■ Problem description: Read the lines below. Copy out any that hold the string "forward".
(Beginning of Information shown)
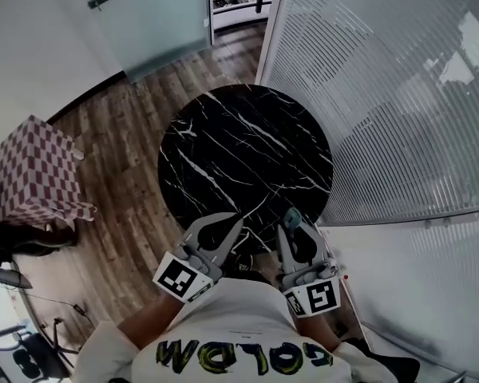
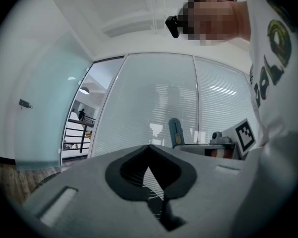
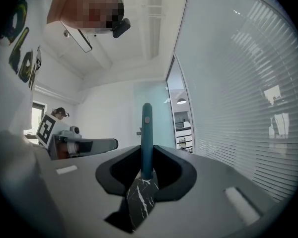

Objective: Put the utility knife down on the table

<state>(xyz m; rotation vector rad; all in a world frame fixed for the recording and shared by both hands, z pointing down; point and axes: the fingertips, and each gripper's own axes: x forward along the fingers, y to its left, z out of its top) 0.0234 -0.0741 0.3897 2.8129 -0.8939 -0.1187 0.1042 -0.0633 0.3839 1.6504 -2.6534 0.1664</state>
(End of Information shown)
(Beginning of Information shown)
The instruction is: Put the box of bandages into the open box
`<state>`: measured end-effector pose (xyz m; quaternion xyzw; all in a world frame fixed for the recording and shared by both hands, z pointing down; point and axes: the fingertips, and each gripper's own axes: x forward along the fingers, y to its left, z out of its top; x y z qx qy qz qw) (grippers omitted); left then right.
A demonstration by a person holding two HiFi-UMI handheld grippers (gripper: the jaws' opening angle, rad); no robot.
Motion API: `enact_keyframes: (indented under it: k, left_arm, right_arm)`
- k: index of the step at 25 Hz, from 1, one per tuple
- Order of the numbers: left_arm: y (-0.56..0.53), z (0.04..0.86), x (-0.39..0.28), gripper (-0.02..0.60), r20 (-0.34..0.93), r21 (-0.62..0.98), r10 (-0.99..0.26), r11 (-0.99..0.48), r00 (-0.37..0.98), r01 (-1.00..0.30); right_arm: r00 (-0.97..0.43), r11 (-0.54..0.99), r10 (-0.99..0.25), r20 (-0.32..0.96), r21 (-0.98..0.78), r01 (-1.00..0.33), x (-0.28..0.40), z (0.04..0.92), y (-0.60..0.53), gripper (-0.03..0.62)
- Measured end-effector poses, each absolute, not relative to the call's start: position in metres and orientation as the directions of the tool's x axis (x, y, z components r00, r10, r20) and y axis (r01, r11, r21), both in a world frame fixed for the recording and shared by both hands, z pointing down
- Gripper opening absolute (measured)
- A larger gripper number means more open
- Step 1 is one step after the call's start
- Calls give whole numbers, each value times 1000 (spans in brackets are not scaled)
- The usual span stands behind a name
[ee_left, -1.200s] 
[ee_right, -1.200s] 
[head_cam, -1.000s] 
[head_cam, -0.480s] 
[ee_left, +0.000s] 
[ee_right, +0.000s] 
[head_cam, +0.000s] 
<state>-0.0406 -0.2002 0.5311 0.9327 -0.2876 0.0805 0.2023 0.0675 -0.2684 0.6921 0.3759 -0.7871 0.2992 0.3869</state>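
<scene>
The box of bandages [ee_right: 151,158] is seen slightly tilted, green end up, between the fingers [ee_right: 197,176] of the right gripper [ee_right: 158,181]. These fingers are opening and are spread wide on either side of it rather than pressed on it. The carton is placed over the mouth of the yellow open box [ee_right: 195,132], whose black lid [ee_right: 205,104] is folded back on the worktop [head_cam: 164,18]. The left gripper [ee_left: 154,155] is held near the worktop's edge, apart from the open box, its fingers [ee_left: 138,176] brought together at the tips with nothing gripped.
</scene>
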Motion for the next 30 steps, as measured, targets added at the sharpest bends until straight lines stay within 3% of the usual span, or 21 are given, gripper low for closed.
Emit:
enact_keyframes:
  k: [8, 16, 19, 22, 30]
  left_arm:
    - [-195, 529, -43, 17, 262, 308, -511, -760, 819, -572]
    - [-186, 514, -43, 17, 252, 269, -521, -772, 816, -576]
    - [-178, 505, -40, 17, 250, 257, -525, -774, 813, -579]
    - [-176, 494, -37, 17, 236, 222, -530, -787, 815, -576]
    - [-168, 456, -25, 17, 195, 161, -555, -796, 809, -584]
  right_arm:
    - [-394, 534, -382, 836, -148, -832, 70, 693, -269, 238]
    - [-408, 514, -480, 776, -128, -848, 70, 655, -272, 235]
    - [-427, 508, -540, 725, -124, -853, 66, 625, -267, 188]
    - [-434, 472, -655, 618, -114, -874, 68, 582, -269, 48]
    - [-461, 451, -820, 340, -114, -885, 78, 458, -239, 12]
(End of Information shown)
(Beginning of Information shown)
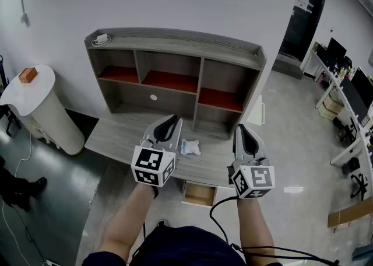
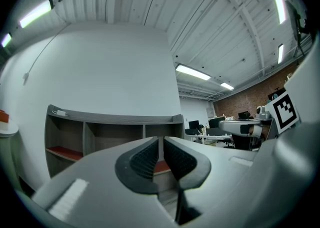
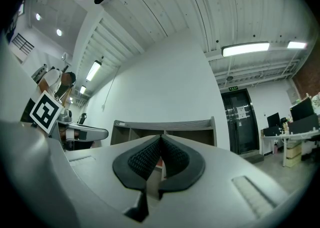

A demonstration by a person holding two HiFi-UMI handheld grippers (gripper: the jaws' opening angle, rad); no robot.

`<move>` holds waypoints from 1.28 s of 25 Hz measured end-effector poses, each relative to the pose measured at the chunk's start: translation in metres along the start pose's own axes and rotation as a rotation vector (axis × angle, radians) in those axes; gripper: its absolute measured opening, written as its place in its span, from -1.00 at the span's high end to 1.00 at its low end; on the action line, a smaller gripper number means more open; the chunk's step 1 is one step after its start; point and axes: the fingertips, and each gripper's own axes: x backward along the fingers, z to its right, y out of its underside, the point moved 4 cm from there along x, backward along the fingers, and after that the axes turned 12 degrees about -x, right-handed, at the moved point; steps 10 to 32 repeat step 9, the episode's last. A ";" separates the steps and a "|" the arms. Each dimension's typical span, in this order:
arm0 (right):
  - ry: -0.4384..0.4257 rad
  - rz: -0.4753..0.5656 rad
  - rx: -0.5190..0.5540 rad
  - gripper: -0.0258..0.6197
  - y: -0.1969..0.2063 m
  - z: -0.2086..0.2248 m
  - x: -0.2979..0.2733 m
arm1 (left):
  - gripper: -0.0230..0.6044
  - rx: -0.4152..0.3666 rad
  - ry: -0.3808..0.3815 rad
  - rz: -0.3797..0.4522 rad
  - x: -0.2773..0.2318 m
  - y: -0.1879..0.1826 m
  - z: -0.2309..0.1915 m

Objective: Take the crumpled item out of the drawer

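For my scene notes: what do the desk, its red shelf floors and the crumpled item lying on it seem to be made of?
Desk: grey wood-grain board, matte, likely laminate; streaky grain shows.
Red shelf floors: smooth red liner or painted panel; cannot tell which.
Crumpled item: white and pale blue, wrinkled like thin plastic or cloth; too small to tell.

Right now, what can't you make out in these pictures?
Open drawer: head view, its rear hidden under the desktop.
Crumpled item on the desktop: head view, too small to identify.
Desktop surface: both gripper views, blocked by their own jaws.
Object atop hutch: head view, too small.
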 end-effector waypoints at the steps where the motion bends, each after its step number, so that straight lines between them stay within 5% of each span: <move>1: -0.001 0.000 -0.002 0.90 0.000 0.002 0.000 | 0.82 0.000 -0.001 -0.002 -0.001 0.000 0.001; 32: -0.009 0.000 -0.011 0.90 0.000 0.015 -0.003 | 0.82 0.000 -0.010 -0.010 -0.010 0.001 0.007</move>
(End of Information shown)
■ Worked solution:
<state>(xyz m; rotation vector rad; all in a world frame fixed for the recording and shared by both hands, z pointing down; point and axes: the fingertips, and each gripper's own axes: x forward along the fingers, y to its left, z out of its top) 0.0234 -0.0741 0.3897 2.8129 -0.8939 -0.1187 0.1042 -0.0633 0.3839 1.6504 -2.6534 0.1664</state>
`<state>`: measured end-effector pose (xyz m; quaternion xyzw; all in a world frame fixed for the recording and shared by both hands, z pointing down; point and axes: the fingertips, and each gripper's own axes: x forward along the fingers, y to its left, z out of its top; x y z qx qy qz qw) (grippers omitted); left then right.

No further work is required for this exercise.